Часть 17 из 39 В начало
Для доступа к библиотеке пройдите авторизацию
Дворянин аж просветлел взором.
– И что мне за то надо сделать?
– О, уже разговор мужей пошел, – улыбнулся Хабаров. – Немного. Есть же у тебя грамоты, уже подписанные судьей Сибирского приказа? Ну, не жмись, дворянин. Вижу, что есть.
– Есть, – буркнул тот.
– Значит, ты сейчас грамоту и напишешь, что в отсутствие Хабарова приказным человеком всей даурской земли по реке Амур и далее до моря назначается государев казак, десятник Онуфрий Степанов. И велено тому Степанову ведать ясачных людишек, пашенных крестьян переселять, остроги ставить. А воеводе якутскому, как он прибудет, препятствий тому Онуфрию не чинить, а во всём помогать. Главное же, давать жалованье оружное и порохового зелья на всех поверстанных казаков, коих числом три сотни. Как, напишешь грамоту?
– А коли не напишу? – осмелел дворянин.
– Вольному воля. Только вспомни, Дмитрий Иванович, что не я у тебя, а ты у меня в городке сидишь. А стрельцы твои уже все безоружные сидят. Порубим вас во славу Господню да в Амур-реку сбросим. Сам знаешь, Сибирь большая. Может, богдойцы напали, а может, дауры. Иди знай. А мы ведать не ведали, знать не знали, что ты, батюшка, к нам собрался. Так лучше?
– Не лучше, Ерофей. Напишу. Вели, пусть чернила несут.
Грамоту составили по всем правилам. И написал дворянин Дмитрий Зиновьев, а утвердил судья Сибирского приказа князь Трубецкой. Даже Хабаров руку приложил.
После были недолгие сборы, прощания. Зиновьев со стрельцами забился на корабли и старался не отсвечивать. Хабаров же, как и обещал, послал гонца с письмом к своему брату в Якутск. Тот ее уже должен своими путями доставить до Москвы.
Бунтовщиков загнали на московские струги. Зашел и Хабаров. Я знал, что вижу его в последний раз. По крайней мере, так было в моей истории. А как здесь, поглядим. Всё уже идет не совсем так, как я учил в универе. Не в железах уезжает Хабаров. Зиновьев бежит, как побитый пес. Только мы же знаем писаную историю. А как оно там было? Может и так?
После отъезда Хабарова всё думал: с чего начать? Решил, что грамоту эту филькину нужно легализовать через общее решение. Нужно, чтобы не кто-то там меня назначил, а казаки выбрали. А не выберут, значит, не судьба.

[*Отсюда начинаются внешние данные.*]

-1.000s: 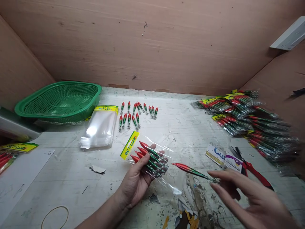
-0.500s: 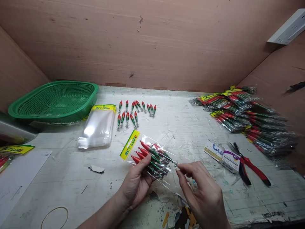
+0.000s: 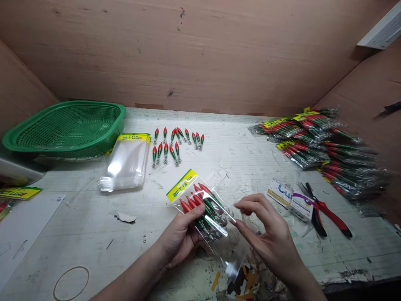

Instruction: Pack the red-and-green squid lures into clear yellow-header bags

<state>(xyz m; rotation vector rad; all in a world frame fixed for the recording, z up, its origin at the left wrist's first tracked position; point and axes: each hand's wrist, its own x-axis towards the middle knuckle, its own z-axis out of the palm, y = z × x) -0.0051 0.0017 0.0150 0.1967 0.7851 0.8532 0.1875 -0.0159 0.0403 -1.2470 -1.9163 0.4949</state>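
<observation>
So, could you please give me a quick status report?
Left hand closed on clear plastic bag with yellow header, red-and-green lures inside. Right hand open, thumb by bag's edge. Red-and-black pliers off right, not blocking.

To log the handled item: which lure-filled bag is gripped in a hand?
The central bag, held in the left hand with its thumb across the front. The others lie apart, in the pile at right or by the picture's left edge.

Packing workshop: worn bench point(image 3: 354, 255), pliers point(image 3: 332, 218), loose lures point(image 3: 166, 151), stacked bags point(image 3: 127, 165)
</observation>
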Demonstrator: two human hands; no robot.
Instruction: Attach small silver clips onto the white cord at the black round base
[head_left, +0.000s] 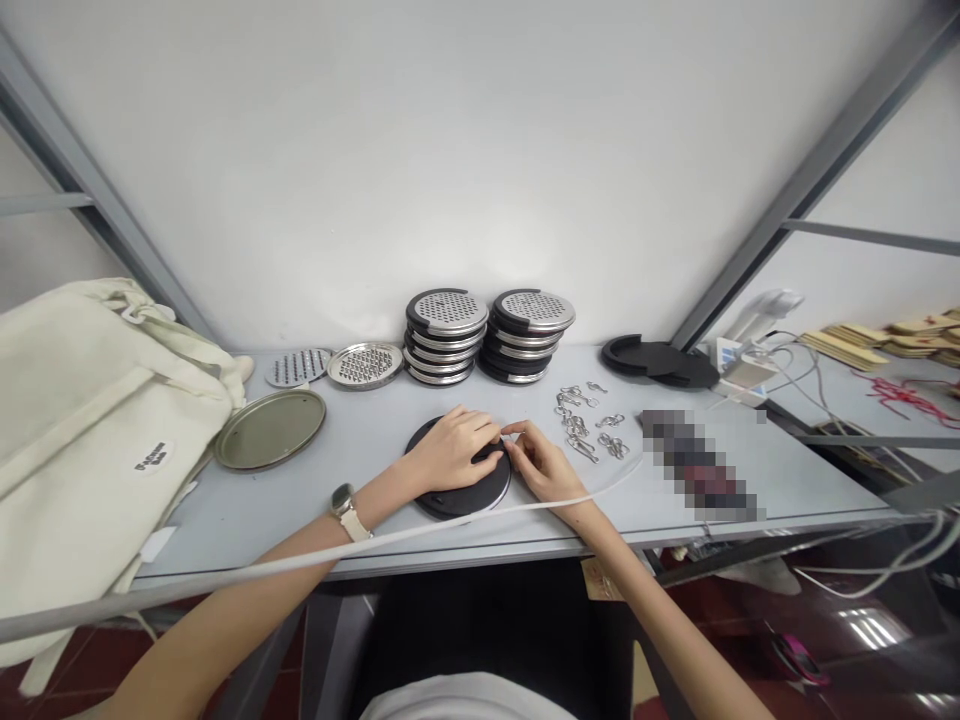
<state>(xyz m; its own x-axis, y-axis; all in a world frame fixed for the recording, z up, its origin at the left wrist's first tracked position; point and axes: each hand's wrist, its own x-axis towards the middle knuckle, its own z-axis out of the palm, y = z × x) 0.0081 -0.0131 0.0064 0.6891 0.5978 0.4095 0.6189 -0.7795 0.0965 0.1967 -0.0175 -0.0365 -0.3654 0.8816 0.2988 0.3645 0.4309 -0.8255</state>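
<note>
Clasps (576, 427), apparently, right of disc (459, 492)

A cream bag (90, 430) slumps well left of the fingers (481, 437); a white cord (465, 517) crosses below them; wooden slats (844, 345) and red string (907, 398) lie far right.

Disc (466, 498): matt plastic; stacked graters (450, 312): shiny metal w/ rough surf.; clips (576, 427): glossy metal; bag (82, 400): matt cloth.

bare left forearm (240, 620) slanting in toward the middle, left hand (459, 450) palm down with its fingers bent, bare right forearm (645, 592) slanting in from the other side, right hand (547, 468) with pointer finger bent near its thumb, both hands close together
</note>
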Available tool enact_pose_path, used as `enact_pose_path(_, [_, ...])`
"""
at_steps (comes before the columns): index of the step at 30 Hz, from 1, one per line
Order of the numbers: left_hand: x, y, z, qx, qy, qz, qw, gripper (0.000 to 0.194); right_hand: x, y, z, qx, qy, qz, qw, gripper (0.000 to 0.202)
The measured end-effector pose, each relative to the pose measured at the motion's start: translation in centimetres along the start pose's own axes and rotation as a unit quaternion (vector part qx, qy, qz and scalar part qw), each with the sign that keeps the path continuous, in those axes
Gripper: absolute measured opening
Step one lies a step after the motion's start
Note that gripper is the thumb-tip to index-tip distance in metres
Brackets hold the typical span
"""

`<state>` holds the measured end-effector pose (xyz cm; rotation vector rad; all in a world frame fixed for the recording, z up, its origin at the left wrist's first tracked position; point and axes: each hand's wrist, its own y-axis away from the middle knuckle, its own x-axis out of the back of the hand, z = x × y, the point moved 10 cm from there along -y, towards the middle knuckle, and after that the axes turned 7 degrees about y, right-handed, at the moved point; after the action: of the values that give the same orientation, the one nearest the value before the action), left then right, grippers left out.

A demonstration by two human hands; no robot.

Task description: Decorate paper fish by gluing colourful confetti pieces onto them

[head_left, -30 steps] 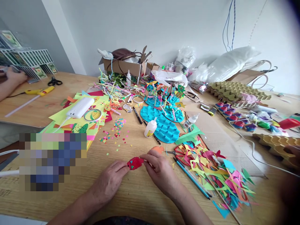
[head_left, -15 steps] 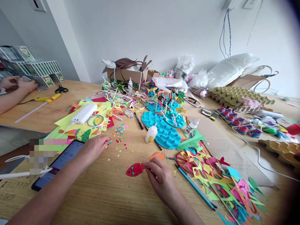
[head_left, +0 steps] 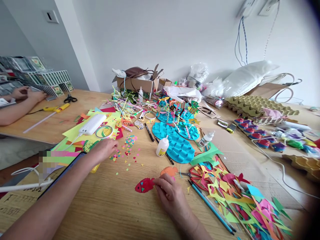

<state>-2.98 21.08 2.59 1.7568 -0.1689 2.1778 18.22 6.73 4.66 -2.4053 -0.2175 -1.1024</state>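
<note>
My right hand (head_left: 172, 195) pinches the tail of a red paper fish (head_left: 144, 185), which lies on the wooden table and has a black line and small green triangles near its head. An orange paper shape (head_left: 169, 171) is partly behind that hand. My left hand (head_left: 106, 149) is reaching to the edge of the scattered paper confetti (head_left: 130, 141), its fingers drawn together; whatever is between them is hidden. A white glue bottle (head_left: 162, 146) stands upright between the hands, beside a blue scalloped oval base (head_left: 178, 146).
Coloured paper scraps (head_left: 232, 193), scissors with red handles (head_left: 197, 176) and blue pencils (head_left: 211, 206) lie to the right. A white power bank (head_left: 92, 124) rests on yellow paper. My left forearm partly covers a phone (head_left: 72, 163). Another person's hands (head_left: 35, 95) are at far left.
The view has shifted slightly, so the table appears a little lower. My left hand has moved slightly forward, its forearm covering more of the phone. My right hand still holds the fish tail.
</note>
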Motion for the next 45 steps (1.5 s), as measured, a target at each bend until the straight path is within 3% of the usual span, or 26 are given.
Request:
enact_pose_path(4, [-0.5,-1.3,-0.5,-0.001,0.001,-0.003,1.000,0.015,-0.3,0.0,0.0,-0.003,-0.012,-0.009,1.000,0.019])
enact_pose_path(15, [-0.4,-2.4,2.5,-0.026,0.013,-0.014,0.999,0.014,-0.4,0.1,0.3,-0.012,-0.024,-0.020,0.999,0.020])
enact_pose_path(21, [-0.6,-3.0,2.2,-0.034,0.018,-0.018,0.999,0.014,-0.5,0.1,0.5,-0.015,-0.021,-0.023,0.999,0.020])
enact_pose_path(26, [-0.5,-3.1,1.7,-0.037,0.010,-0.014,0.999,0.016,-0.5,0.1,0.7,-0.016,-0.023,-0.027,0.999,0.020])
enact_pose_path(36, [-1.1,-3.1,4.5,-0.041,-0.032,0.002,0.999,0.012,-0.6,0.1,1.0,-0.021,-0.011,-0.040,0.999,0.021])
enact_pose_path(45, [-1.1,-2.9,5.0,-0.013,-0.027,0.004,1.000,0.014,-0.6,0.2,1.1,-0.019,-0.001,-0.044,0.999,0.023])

К власти я особенно не стремился. Да и не понимаю я людей, которые рвутся быть первыми и главными. Как говорила моя бабушка, отсидевшая при Сталине классическую десятку: «Чем выше заберешься, тем больнее падать». Если бы не робкая надежда найти дорогу назад, вовсе не стал бы с этим связываться.
Короче говоря, не хочу я быть владычицей морскою, а хочу я быть легитимным правителем. Кроме того, что-то во мне самом меняться стало. Уже не просто квест я прохожу в игре моего стариканера, а строю новую жизнь с людьми, которые уже перестали быть мне чужими. Ну, совсем перестали.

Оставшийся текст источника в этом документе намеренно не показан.